The team also is working on another grade of OHM sponge that can selectively absorb – and later recover – excess dissolved nutrients, such as phosphates, from fertilizer runoff and agricultural pollution.
“The same OHM sponge, with a slight modification, can absorb almost 95% of phosphorus. And that's something we have recently done with the Chicago Water Reclamation District. So we are very excited,” Dravid said.
The Deepwater Horizon disaster released 21 million gallons of oil into the Gulf of Mexico
The team is currently talking to the US Coast Guard and Schmidt Marine, the philanthropic ocean technology group.

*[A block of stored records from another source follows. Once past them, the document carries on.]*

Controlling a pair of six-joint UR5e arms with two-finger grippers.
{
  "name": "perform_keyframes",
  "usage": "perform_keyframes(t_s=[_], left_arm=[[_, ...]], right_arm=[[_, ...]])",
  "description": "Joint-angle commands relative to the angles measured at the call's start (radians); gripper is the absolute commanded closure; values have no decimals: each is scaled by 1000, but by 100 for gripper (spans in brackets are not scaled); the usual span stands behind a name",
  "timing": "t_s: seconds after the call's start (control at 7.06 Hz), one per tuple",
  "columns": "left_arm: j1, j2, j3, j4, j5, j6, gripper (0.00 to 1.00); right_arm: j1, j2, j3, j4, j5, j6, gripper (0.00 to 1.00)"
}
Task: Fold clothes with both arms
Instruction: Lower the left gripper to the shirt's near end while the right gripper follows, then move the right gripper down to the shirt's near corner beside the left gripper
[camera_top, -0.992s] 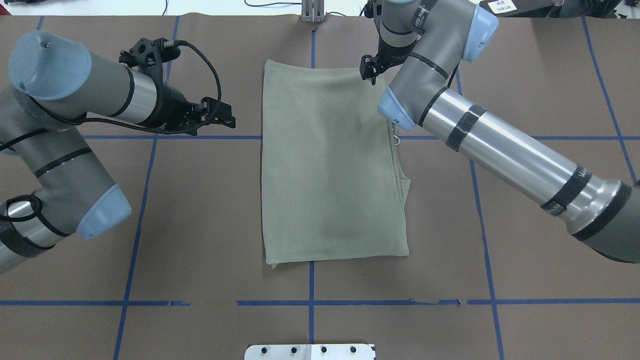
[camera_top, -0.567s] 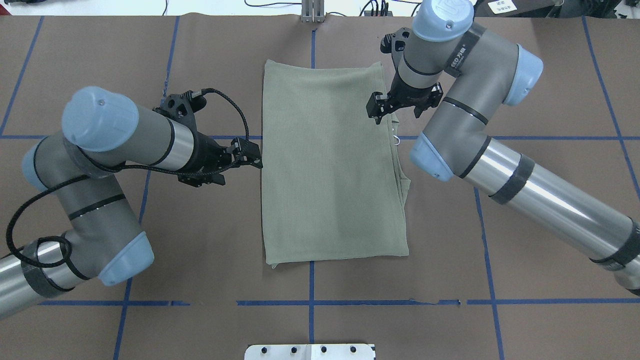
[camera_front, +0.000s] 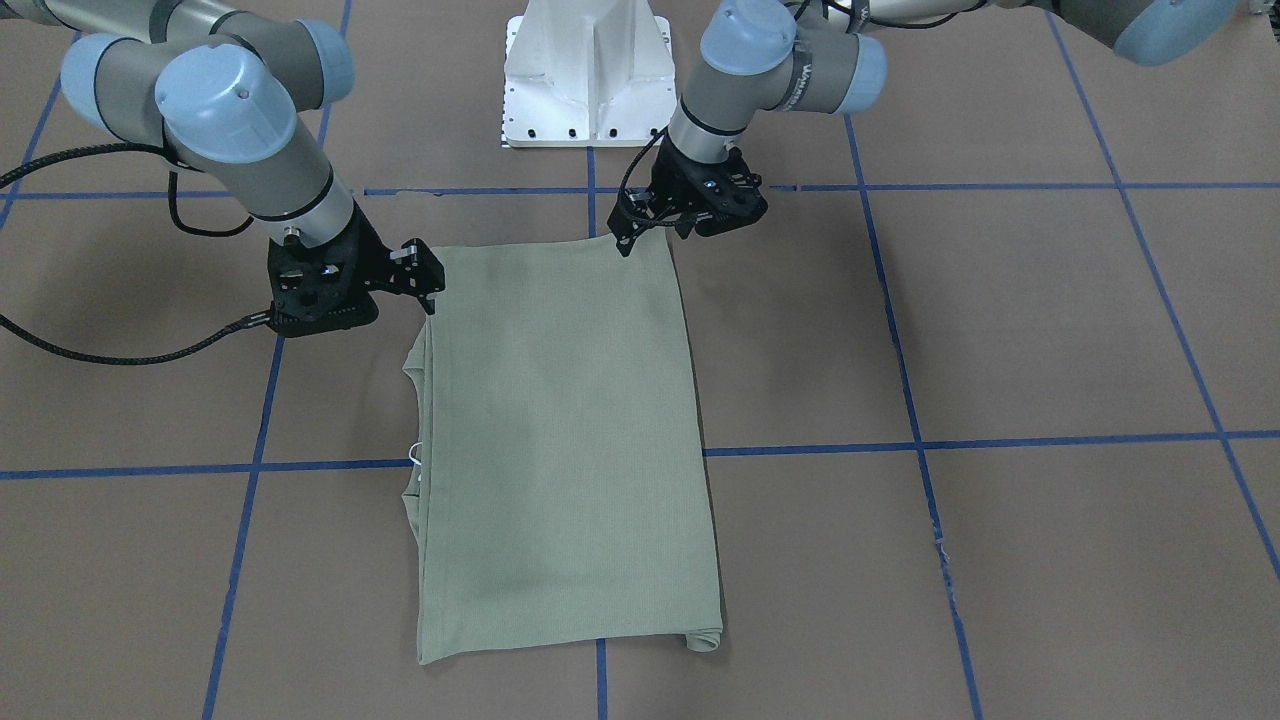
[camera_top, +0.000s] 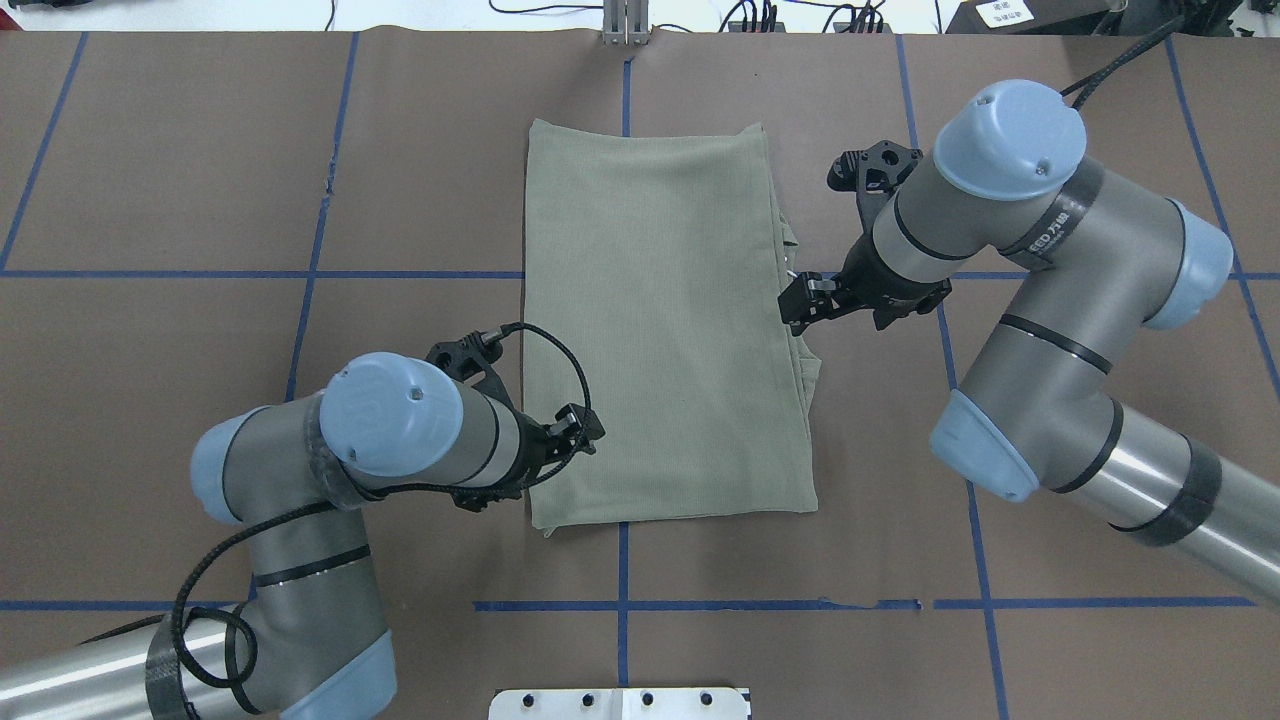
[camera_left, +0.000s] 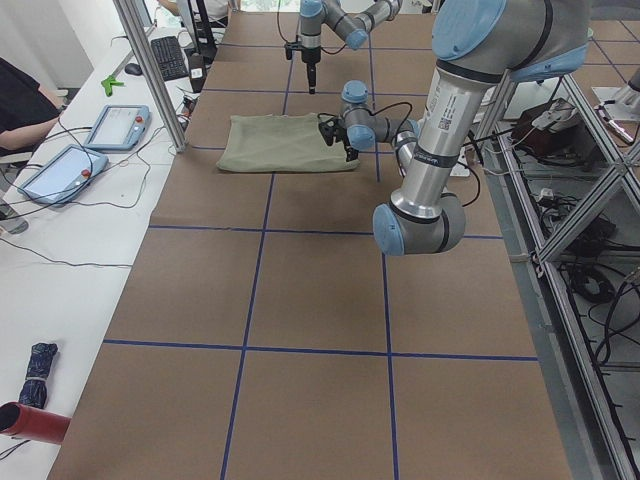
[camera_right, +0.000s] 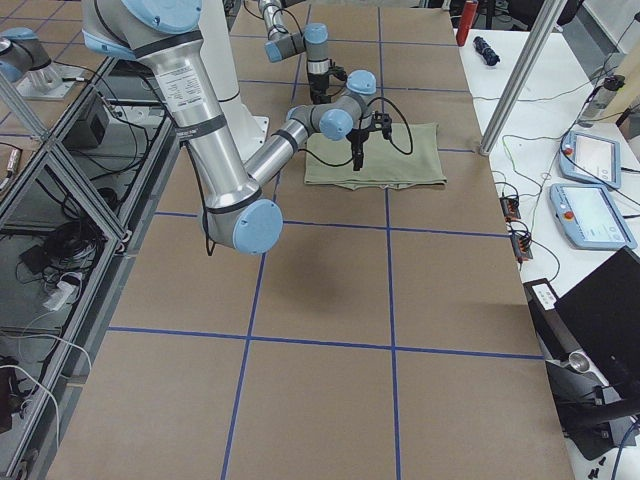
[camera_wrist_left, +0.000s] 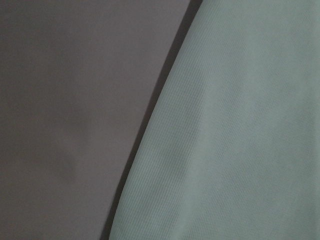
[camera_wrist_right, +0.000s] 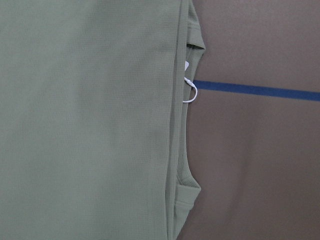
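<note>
The clothes are one sage-green shirt (camera_top: 660, 330), folded into a long rectangle and lying flat in the middle of the table (camera_top: 1050, 150). It also shows in the front-facing view (camera_front: 560, 450) and fills both wrist views (camera_wrist_left: 240, 140) (camera_wrist_right: 90, 125). Layered edges and a white tag loop (camera_wrist_right: 190, 92) stick out along its right side. My left gripper (camera_top: 588, 432) hovers open over the shirt's left edge near the corner closest to me (camera_front: 628, 232). Beside the right edge, my right gripper (camera_top: 800, 300) (camera_front: 428, 285) is open too. Neither holds cloth.
Blue tape lines (camera_top: 620, 600) grid the brown table cover. The white base pedestal (camera_front: 590, 70) stands at the robot's side. Two tablets (camera_left: 115, 125) and cables lie on the white bench across the table, where a person (camera_left: 20, 100) sits.
Both arms have swung back toward the robot. The left gripper moved from beside the shirt's left edge to its near left part. The right gripper came from the far right corner down the right edge.
</note>
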Motion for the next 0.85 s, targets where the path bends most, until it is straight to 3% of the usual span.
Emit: perform_keyframes(t_s=[0.0, 0.28, 0.71], left_arm=[[63, -5, 15, 26, 61, -39, 0], [64, 1, 18, 46, 68, -39, 4], [54, -3, 35, 46, 96, -39, 21]], right_arm=[[-5, -42, 40, 1, 0, 5, 0], [-13, -40, 40, 4, -3, 31, 0], [-21, -42, 39, 6, -9, 39, 0]])
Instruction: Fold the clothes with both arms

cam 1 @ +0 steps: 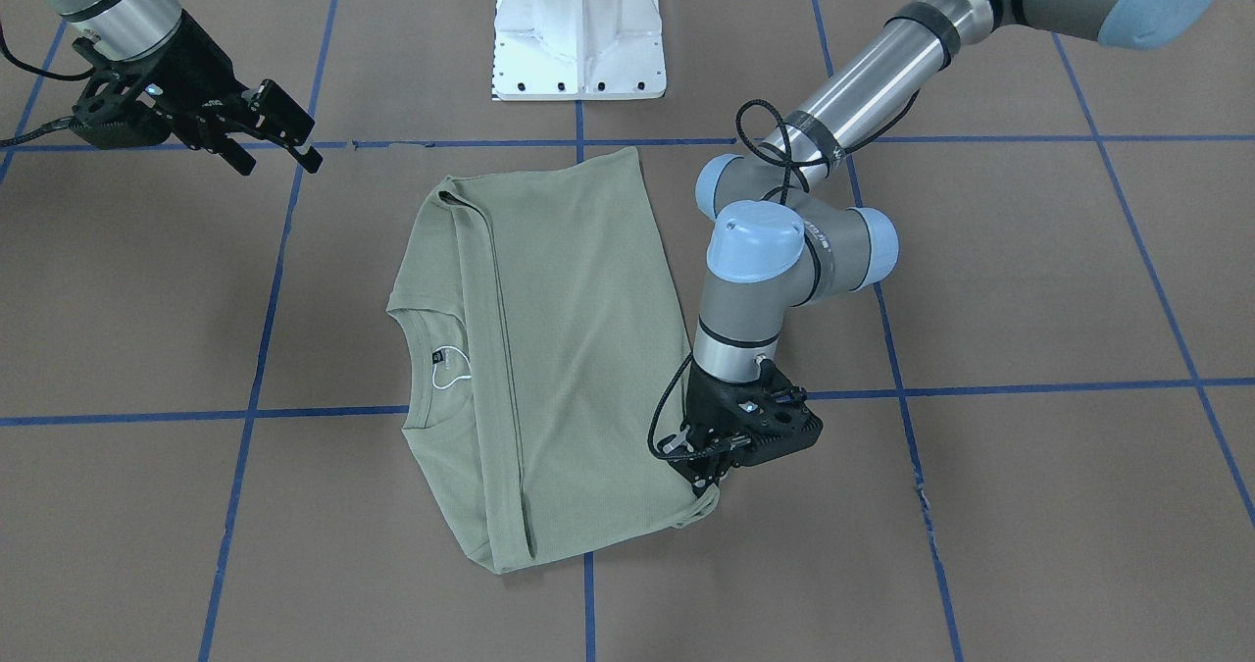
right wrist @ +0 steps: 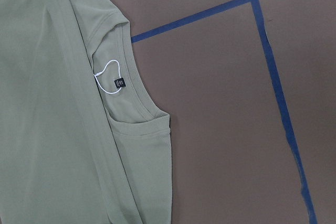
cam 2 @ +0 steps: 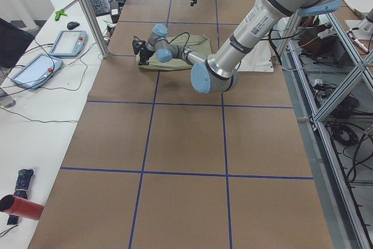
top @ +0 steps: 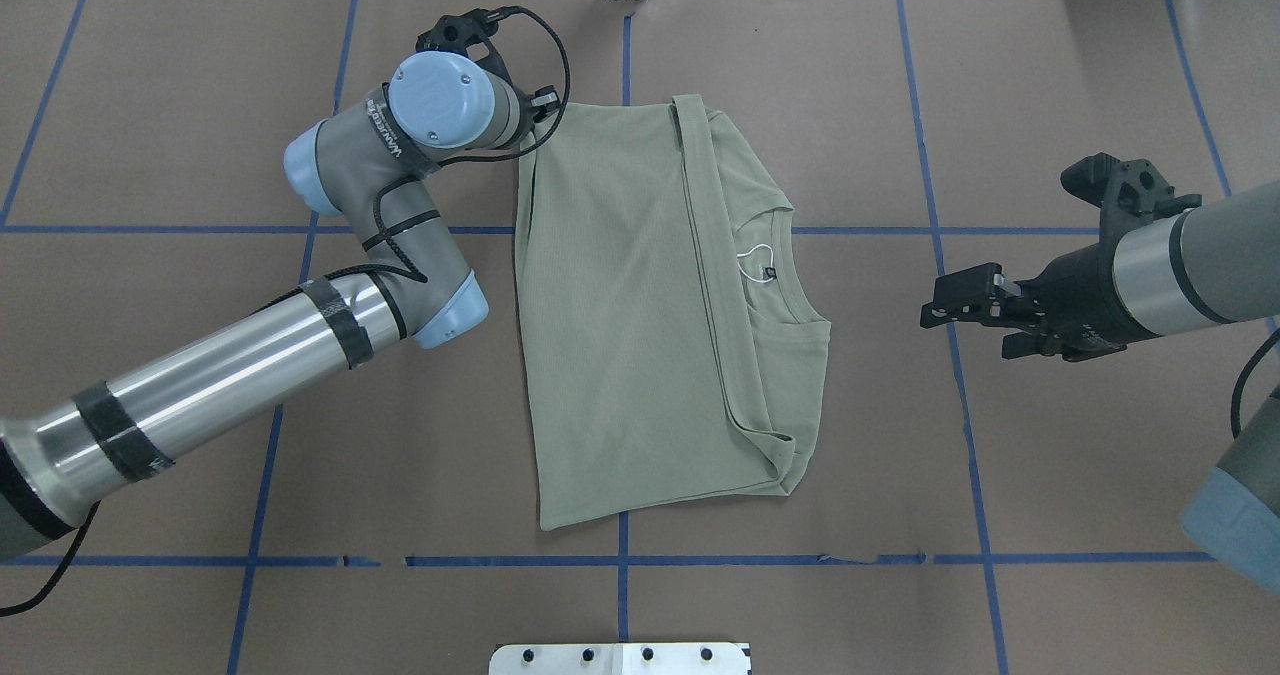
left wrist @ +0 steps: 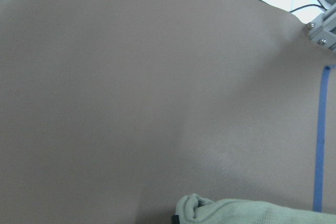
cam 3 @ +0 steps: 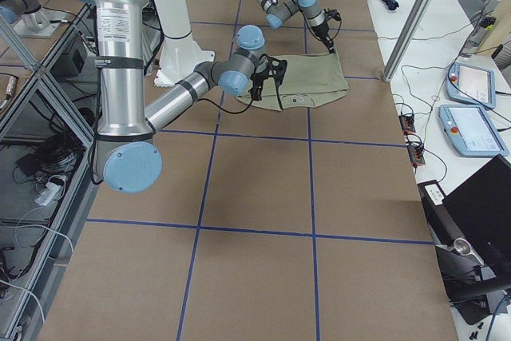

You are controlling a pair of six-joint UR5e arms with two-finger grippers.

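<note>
The pale sage-green shirt (cam 1: 569,348) lies partly folded on the brown table, one side laid over the middle. Its neck label (right wrist: 119,83) and white string loop (right wrist: 107,74) show at the collar. The shirt also shows from overhead (top: 620,335). My left gripper (cam 1: 708,485) points down at the shirt's hem corner farthest from the robot base and is shut on bunched fabric (left wrist: 210,208). From overhead the left gripper (top: 543,105) sits at the shirt's far left corner. My right gripper (top: 945,305) is open and empty, hovering above the table beside the collar side (cam 1: 284,147).
The white pedestal base (cam 1: 578,44) stands behind the shirt. Blue tape lines (top: 620,560) grid the brown table. Benches with tablets (cam 2: 67,42) and a metal post (cam 2: 87,10) flank the table's left end.
</note>
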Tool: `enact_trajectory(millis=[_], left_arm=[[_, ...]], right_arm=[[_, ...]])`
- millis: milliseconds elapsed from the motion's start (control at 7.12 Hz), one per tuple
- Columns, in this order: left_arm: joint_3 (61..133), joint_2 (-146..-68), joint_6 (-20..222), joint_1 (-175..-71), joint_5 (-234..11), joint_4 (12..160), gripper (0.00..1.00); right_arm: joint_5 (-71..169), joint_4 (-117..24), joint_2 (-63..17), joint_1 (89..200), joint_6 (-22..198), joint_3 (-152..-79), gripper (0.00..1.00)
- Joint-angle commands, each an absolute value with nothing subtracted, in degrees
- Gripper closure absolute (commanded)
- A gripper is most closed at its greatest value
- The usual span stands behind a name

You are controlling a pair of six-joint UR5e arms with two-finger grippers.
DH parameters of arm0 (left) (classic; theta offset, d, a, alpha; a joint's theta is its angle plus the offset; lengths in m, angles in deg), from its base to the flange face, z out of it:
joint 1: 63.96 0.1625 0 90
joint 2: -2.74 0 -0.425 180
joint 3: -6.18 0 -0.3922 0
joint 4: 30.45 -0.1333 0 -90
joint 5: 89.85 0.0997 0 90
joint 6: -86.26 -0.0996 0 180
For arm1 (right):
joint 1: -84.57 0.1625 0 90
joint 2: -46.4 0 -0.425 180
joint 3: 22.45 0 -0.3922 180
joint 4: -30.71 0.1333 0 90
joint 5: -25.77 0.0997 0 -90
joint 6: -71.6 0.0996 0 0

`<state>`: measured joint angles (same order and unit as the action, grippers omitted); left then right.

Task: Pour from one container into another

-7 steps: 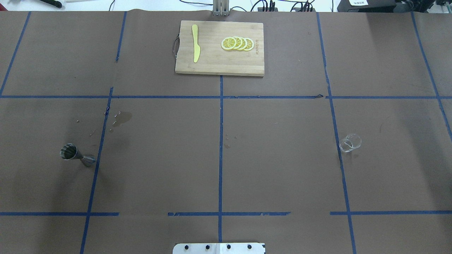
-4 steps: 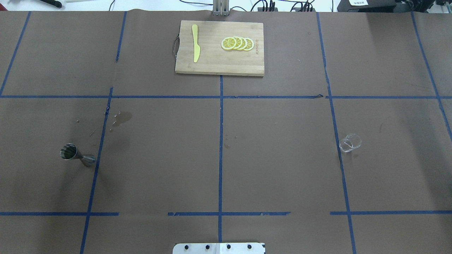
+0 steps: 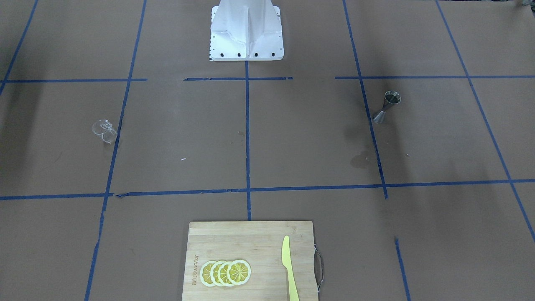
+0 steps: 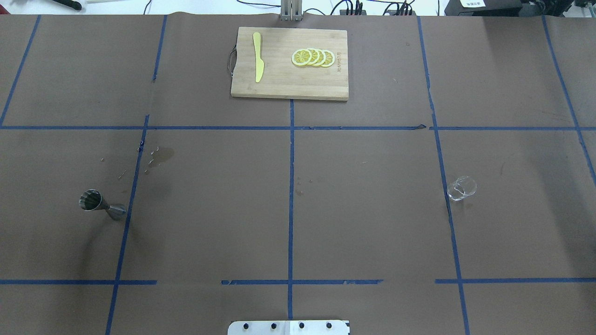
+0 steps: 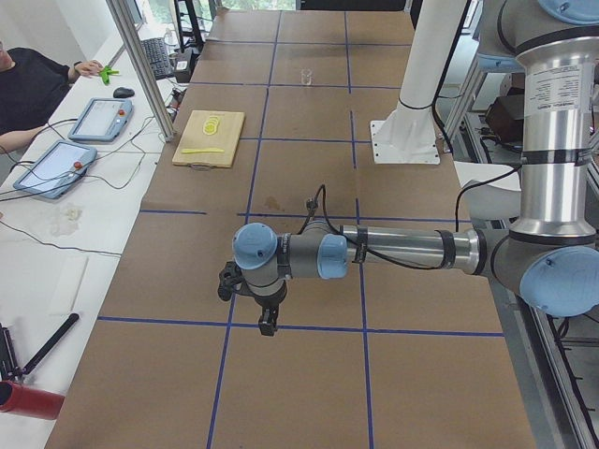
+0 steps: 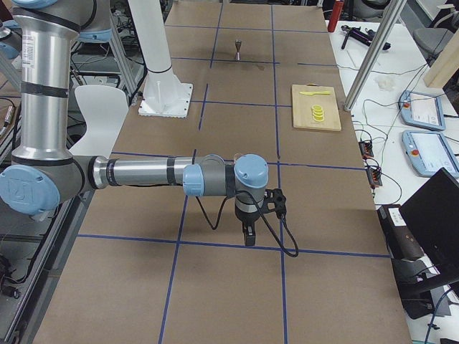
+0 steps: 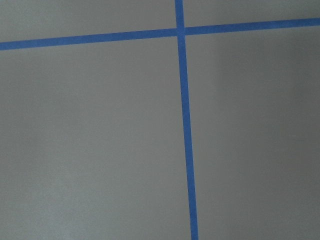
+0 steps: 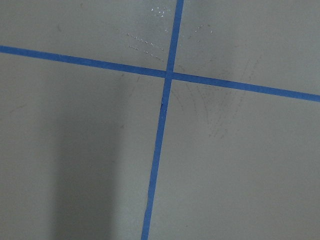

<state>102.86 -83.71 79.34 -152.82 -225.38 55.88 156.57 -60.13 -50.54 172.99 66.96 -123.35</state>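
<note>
The clear cup (image 4: 462, 188) stands on the brown table cover at the right, also seen in the front-facing view (image 3: 104, 130). The steel hourglass jigger (image 4: 100, 204) stands upright at the left, beside a blue tape line (image 3: 386, 107). Neither gripper appears in the overhead or front-facing views. My left gripper (image 5: 269, 323) hangs over the table's left end, far from the jigger; I cannot tell if it is open or shut. My right gripper (image 6: 248, 236) hangs over the right end, well away from the cup; its state cannot be told either. Both wrist views show only tape lines.
A wooden cutting board (image 4: 279, 88) with lemon slices (image 4: 313, 57) and a yellow knife (image 4: 258, 56) lies at the far middle. A wet stain (image 4: 160, 156) marks the cover near the jigger. The robot's base plate (image 3: 245, 42) sits at the near edge. An operator (image 5: 28, 84) sits beyond the far side.
</note>
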Motion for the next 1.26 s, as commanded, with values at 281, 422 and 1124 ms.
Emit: enact_trajectory(millis=[281, 422, 1124], left_arm=[[104.53, -84.45, 79.06, -154.05, -225.29, 56.21, 0.0], [104.45, -84.45, 78.97, -154.05, -225.29, 56.39, 0.0], [104.45, -84.1, 79.06, -154.05, -225.2, 56.39, 0.0]], right_arm=[[156.73, -60.26, -50.37, 171.33, 67.03, -122.22, 0.0], [156.56, -60.26, -50.37, 170.79, 66.85, -121.77, 0.0], [157.17, -56.84, -50.63, 170.7, 67.03, -122.47, 0.0]])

Cost issue and scalability are the primary concerns for investors, but because of the extremely low cost and potentially high return of this concept, Dravid is optimistic that the full potential of this game-changing green technology will be realized.
For instance, the oil returned from the spill clean up can be sold back to whoever is responsible for the spill and as an added bonus, once the OHM slurry has eventually lost its oil-soaking properties, it has a second life as an anode for lithium ion batteries
“Our dream and ambition is that after the oil recovery, instead of throwing away that sponge, we actually control burn it and use that soot as an electrode for lithium ion battery, and it actually does much better than the current graphitic anodes,” Dravid said.